PE2101, which has been lodged by Peter Earl on behalf of Troqueer primary school, calls on the Scottish Parliament to urge the Scottish Government to provide primary and secondary schools with automated external defibrillators—AEDs. The petition explains that Troqueer primary school pupils discovered that their local defibrillator is, in fact, too far away to have a positive impact if someone were to suffer cardiac arrest at the school.

The SPICe briefing notes that, in January of this year, data that was obtained through freedom of information requests submitted by the Scottish Conservative and Unionist Party showed that approximately four in 10 Scottish schools do not currently have a defibrillator. It is thought that that figure could be an underestimate, because six of Scotland’s 32 local authorities did not respond to the freedom of information requests.

The UK Government provided AEDs to state schools in England that did not already have one on site to ensure that all state schools had a defibrillator by the end of the 2022-23 academic year.
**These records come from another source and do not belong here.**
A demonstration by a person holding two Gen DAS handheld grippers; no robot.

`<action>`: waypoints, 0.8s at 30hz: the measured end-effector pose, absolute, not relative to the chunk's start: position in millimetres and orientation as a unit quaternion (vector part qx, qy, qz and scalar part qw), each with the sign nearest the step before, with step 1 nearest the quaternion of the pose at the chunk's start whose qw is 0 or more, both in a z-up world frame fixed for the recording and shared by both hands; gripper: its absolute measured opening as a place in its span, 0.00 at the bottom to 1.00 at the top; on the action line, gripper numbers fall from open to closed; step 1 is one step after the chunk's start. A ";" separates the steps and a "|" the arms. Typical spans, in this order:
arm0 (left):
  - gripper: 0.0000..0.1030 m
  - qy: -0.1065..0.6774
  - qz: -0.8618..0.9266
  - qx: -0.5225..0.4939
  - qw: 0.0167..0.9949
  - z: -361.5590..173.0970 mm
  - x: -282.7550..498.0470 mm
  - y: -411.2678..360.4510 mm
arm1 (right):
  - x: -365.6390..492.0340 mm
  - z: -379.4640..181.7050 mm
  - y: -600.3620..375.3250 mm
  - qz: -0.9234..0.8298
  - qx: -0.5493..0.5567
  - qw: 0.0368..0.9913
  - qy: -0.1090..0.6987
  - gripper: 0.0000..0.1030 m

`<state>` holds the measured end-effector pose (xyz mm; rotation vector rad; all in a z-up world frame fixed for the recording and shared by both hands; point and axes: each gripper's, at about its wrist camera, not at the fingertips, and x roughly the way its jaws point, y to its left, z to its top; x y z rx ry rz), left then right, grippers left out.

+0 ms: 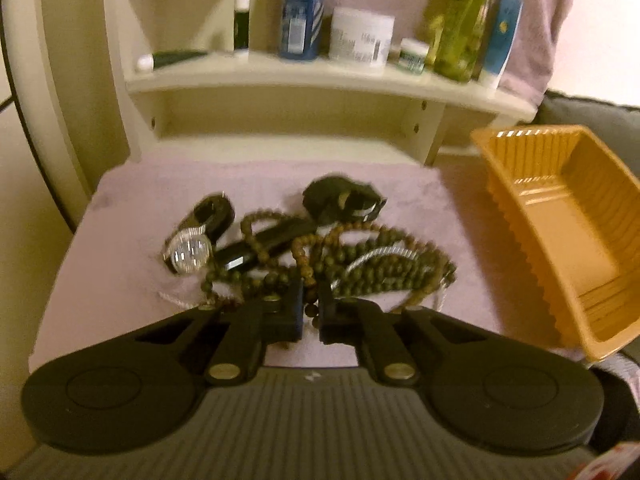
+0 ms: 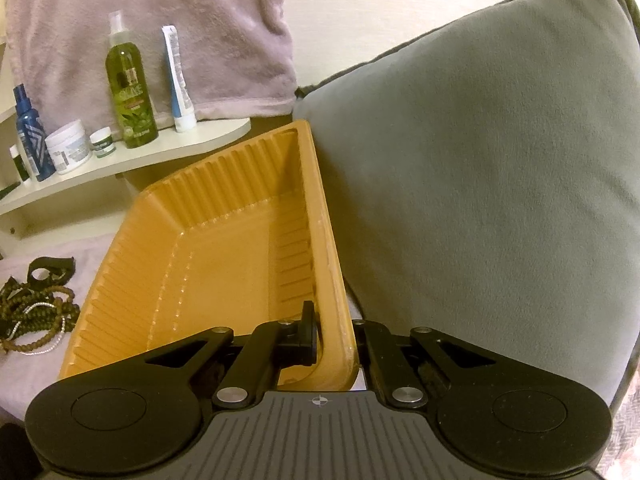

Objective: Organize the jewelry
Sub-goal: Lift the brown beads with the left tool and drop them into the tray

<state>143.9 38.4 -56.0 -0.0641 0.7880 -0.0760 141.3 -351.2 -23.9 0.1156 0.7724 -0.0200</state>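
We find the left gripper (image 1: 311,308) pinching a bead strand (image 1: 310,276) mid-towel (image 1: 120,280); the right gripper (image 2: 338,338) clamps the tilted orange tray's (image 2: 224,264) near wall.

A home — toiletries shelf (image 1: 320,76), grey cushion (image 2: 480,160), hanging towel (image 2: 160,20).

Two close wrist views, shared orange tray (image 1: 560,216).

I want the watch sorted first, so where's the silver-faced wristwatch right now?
In the left wrist view, the silver-faced wristwatch lies on the pink cloth at the left edge of the jewelry pile, beside the bead necklaces, ahead-left of the left gripper.
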 end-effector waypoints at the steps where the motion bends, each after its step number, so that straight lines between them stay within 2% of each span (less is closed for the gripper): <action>1: 0.05 0.379 -0.042 -0.030 0.924 -49.8 144.3 38.8 | 141.2 -23.5 -351.2 -0.009 0.056 0.925 0.375 0.04; 14: 0.05 0.316 -0.103 0.015 0.943 40.9 179.7 34.0 | 139.1 -24.0 -349.7 -0.011 0.055 0.928 0.368 0.04; 24: 0.05 0.281 -0.142 0.049 0.948 89.7 194.9 2.6 | 136.6 -20.6 -346.2 -0.013 0.053 0.931 0.361 0.04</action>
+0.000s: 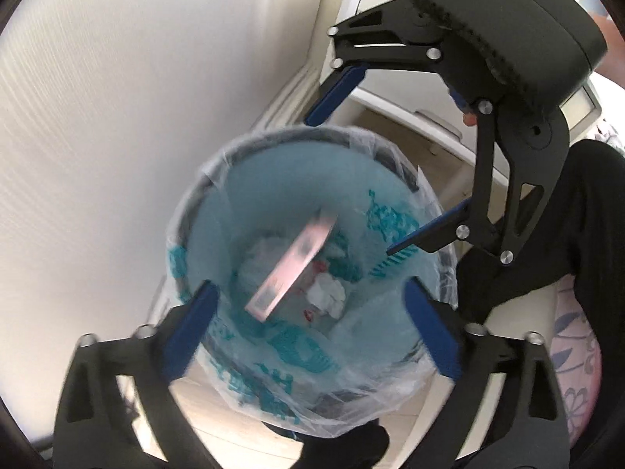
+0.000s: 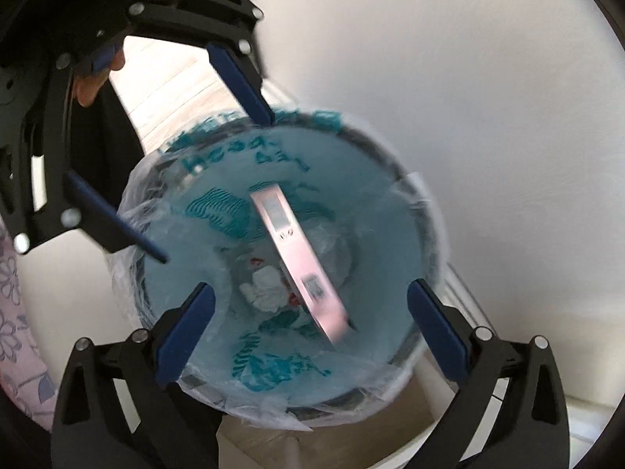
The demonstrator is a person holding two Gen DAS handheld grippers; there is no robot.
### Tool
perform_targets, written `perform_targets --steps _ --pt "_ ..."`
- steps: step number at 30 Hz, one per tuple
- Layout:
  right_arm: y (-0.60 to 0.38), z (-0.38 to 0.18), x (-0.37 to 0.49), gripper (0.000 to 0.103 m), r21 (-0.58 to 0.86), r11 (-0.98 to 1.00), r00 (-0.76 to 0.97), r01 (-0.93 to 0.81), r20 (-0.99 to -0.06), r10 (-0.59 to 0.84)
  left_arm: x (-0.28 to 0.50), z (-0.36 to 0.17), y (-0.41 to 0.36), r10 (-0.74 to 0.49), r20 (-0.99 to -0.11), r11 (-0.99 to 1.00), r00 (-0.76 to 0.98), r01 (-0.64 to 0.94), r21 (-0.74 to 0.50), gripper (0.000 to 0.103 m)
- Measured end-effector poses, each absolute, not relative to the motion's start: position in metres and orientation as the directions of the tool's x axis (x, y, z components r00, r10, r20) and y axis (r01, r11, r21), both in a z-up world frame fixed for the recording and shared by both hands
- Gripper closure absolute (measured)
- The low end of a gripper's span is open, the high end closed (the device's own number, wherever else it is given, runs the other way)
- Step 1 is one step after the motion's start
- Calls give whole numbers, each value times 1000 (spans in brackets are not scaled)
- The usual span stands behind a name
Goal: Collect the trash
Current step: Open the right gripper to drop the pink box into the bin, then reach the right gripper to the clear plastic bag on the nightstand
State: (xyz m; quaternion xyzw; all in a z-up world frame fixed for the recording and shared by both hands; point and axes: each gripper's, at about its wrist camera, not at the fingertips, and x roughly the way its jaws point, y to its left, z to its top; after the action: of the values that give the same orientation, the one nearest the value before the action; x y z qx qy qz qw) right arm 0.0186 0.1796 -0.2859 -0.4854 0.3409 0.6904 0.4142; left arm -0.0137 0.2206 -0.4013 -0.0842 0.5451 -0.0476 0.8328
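A round trash bin lined with a clear bag printed in teal [image 1: 273, 172] [image 2: 371, 195] stands directly below both grippers. A flat pink box [image 1: 293, 265] [image 2: 300, 258], blurred and tilted, is inside the bin's mouth and touches neither gripper. Crumpled white paper [image 1: 328, 293] [image 2: 265, 285] lies at the bottom. My left gripper [image 1: 308, 285] [image 2: 216, 190] hovers over the rim, open, with nothing between its blue pads. My right gripper [image 2: 310, 285] [image 1: 351, 185] faces it from the opposite side, also open and empty.
A white wall [image 1: 117, 117] runs close beside the bin. White furniture with a ledge [image 1: 410, 109] stands behind it. A person's dark trouser leg [image 1: 566, 215] and a floral fabric [image 1: 574, 351] are close on the other side. Light wooden floor [image 2: 168, 78] shows past the bin.
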Motion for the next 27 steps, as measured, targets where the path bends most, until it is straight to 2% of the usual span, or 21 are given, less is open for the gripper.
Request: perform_targets --steps 7,16,27 --pt "130 -219 47 7 89 -201 -169 -976 -888 428 -13 -358 218 -151 -861 981 486 -32 -191 6" --pt "17 -121 101 7 158 182 -6 -971 -770 638 11 -287 195 -128 -814 989 566 8 -150 6" --pt "-83 -49 158 7 103 476 274 -873 -705 654 80 -199 136 -180 -747 982 640 155 -104 6"
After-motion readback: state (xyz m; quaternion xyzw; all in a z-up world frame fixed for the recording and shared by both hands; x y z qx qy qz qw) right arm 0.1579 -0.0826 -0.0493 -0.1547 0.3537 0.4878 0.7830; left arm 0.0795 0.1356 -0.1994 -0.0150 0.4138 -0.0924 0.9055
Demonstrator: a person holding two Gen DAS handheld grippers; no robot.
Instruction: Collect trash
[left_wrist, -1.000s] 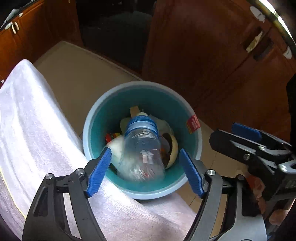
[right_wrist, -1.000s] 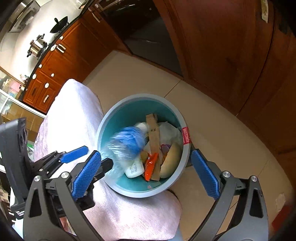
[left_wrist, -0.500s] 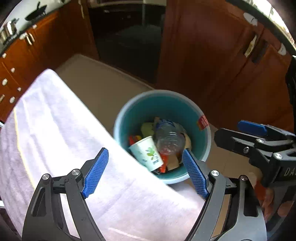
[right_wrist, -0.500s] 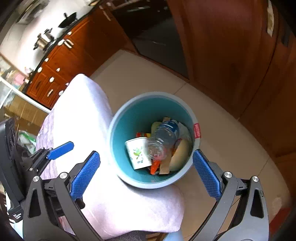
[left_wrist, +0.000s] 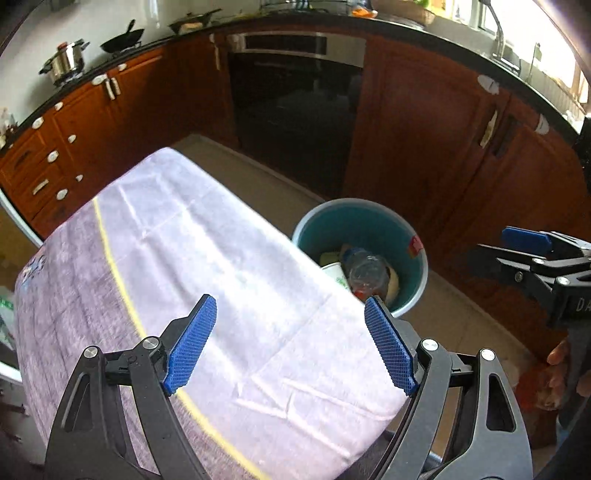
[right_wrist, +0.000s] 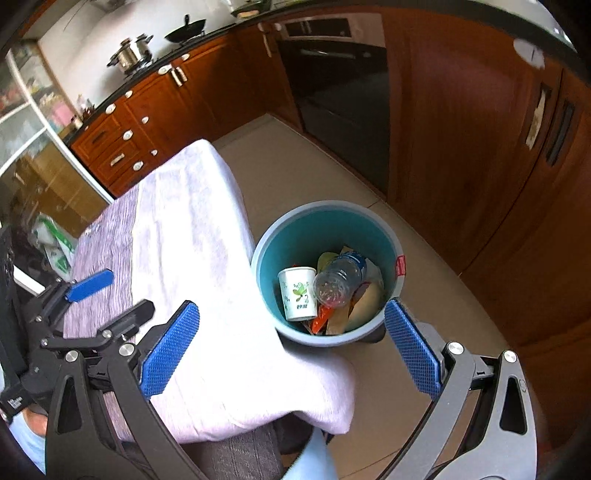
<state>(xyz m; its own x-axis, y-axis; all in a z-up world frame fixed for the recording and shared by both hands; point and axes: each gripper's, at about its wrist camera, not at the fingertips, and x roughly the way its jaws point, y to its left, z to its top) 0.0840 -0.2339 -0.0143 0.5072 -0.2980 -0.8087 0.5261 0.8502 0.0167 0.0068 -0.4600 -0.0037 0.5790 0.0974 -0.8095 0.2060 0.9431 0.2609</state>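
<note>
The trash bin (right_wrist: 391, 236), teal inside with a pale grey-blue rim, stood on the tan tiled floor (right_wrist: 288, 162) right against the corner of the cloth-covered table (right_wrist: 192, 258). Inside it lay a clear plastic bottle (right_wrist: 338, 280) with a blue label, on its side, its base turned up toward your right-hand camera. Just to its left a white paper cup (right_wrist: 297, 293) with a green print rested tilted against the bin wall. Beneath the two you could make out an orange wrapper (right_wrist: 321, 317) and some pale scraps; what those were was too small to tell. A red sticker (right_wrist: 400, 266) sat on the rim's right side.

Your left gripper (left_wrist: 291, 343) hung above the table's pale lilac cloth (left_wrist: 207, 266), its blue pads set wide apart with nothing between them; the jaws had just been opening a little further. From that view the table edge hid part of the bin (left_wrist: 373, 221). Your right gripper (right_wrist: 291, 347) was likewise spread wide and held nothing, one pad over the cloth and the other over the floor beside the bin.

Around all this ran dark wooden cabinets (right_wrist: 480, 147), a black oven door (right_wrist: 343, 92), and a counter carrying a steel pot (right_wrist: 129, 53) and a black pan (right_wrist: 186, 27).
</note>
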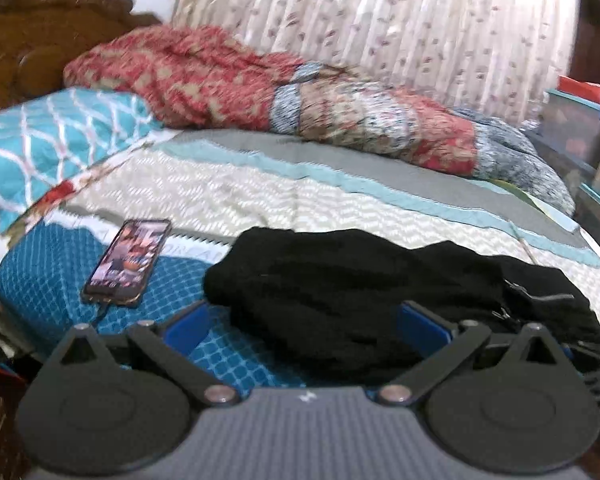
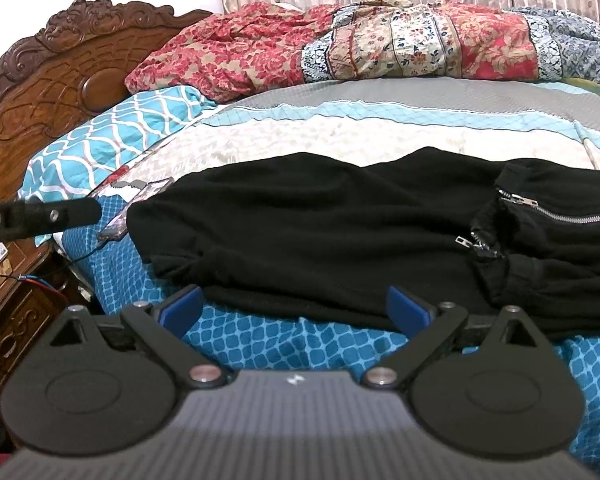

The committee has received a response to the petition from the Minister for Public Health and Women’s Health, which highlights the existence of “Scotland’s Out-of-Hospital Cardiac Arrest Strategy 2021-2026” and points out that one of the strategy’s aims is to increase the percentage of OHCA cases in which a defibrillator is deployed before the arrival of the Ambulance Service to 20 per cent. The response also points out that decisions on the installation and maintenance of defibrillators in schools are matters for local authorities to consider at local level.

Members will know that our colleague Finlay Carson has expressed an interest in the petition. Although he is unable to join us today, he has submitted a written submission.

The provision of defibrillators is an issue that we have come round to before. It seems something of a no-brainer that defibrillators should be in place in schools. Other parts of the country have already moved to ensure that that is the case. The response that we have received is a bit lacking, I think, in that nobody appears to be taking a lead. It is all just being farmed around. Do colleagues have similar thoughts? Does anyone have any suggestions on how we might proceed?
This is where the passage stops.